Dataset extract:
===============

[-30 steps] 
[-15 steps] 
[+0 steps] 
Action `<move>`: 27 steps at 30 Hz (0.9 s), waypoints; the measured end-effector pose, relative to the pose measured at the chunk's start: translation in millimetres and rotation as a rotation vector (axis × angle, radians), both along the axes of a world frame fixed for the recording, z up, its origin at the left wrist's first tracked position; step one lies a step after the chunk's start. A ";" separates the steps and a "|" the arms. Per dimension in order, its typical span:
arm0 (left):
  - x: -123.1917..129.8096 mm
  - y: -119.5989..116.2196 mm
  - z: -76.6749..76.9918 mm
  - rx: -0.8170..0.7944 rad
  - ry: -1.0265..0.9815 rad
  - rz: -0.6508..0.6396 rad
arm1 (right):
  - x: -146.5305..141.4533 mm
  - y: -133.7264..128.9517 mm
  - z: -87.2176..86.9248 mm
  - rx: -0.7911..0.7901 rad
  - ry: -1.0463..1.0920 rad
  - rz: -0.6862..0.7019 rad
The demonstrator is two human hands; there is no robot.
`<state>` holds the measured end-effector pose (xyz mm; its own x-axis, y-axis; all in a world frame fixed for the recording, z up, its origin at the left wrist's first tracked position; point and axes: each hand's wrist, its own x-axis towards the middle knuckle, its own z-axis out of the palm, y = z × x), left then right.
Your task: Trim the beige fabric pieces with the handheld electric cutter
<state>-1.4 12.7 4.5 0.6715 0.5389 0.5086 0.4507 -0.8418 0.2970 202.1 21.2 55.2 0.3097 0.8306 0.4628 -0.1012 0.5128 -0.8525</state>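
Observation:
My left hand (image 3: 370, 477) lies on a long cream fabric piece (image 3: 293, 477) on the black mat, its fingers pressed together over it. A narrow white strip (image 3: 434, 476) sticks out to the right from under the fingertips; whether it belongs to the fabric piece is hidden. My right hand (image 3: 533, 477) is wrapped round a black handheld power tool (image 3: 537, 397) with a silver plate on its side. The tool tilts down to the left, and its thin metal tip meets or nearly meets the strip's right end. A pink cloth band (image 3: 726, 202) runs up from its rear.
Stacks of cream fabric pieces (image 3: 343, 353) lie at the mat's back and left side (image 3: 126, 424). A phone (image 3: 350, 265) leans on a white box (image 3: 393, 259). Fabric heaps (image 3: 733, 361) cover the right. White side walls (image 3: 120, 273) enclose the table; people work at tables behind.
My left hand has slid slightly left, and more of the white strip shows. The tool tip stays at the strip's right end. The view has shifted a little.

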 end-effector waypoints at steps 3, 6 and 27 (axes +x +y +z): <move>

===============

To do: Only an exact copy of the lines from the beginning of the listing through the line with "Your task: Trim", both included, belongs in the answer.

Output for this task:
[-30 steps] 
[-15 steps] 
[+0 steps] 
Action `<move>`: 27 steps at 30 Hz (0.9 s), waypoints; the measured end-effector pose, relative to the pose measured at the chunk's start: translation in millimetres and rotation as a rotation vector (axis × angle, radians), both along the axes of a world frame fixed for the recording, z up, its origin at the left wrist's first tracked position; step one lies a step after the chunk's start. A ";" separates the steps and a "|" the arms. Per dimension in order, its typical span:
arm0 (left):
  - x: -123.1917..129.8096 mm
  - y: -119.5989..116.2196 mm
  - z: -76.6749..76.9918 mm
  - rx: -0.8170..0.7944 rad
  - ry: -1.0265..0.9815 rad
  - rz: -0.6508..0.6396 rad
arm1 (right):
  - x: -146.5305..141.4533 mm
  - y: -133.7264..128.9517 mm
  - z: -87.2176..86.9248 mm
  - rx: -0.7911..0.7901 rad
  - ry: -1.0463..1.0920 rad
  - rz: -0.6862..0.7019 rad
The demonstrator is two human hands; there is no robot.
`<state>` holds the measured end-effector pose (xyz mm; its own x-axis, y-axis; all in a world frame fixed for the recording, z up, its origin at the left wrist's first tracked position; point and axes: each hand's wrist, its own x-axis towards the middle knuckle, its own z-axis out of the palm, y = z × x), left then right.
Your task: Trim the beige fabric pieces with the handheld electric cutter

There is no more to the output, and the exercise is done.